Task to carry out
None of the pictures should be copied, though every line of the listing must be printed exactly.

━━━━━ Recorded data ━━━━━

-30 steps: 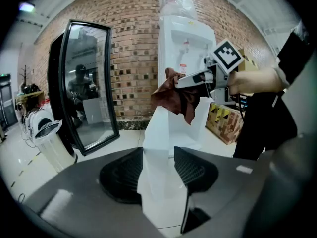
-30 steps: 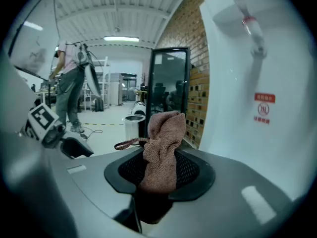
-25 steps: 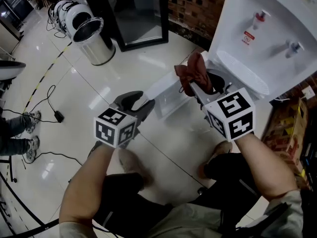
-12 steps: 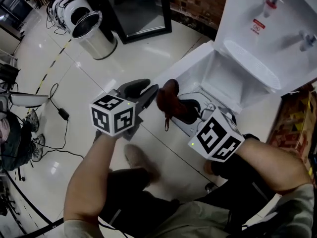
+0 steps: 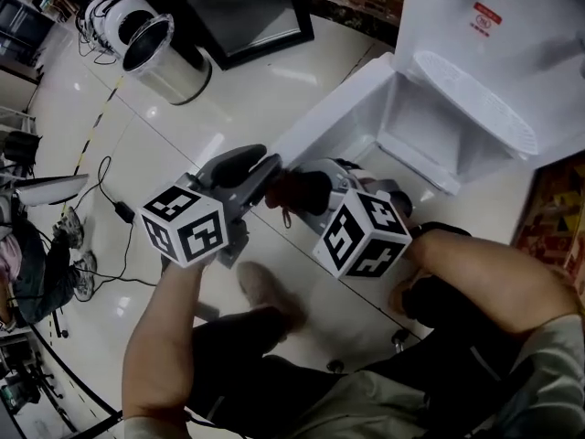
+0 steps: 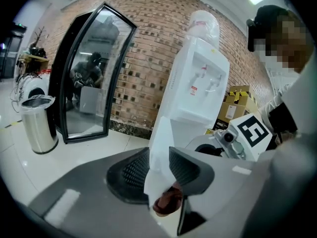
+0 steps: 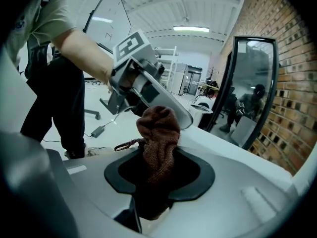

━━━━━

Result for this task
-30 steps: 
-30 steps: 
-25 steps: 
-12 steps: 
+0 steps: 
+0 steps: 
+0 steps: 

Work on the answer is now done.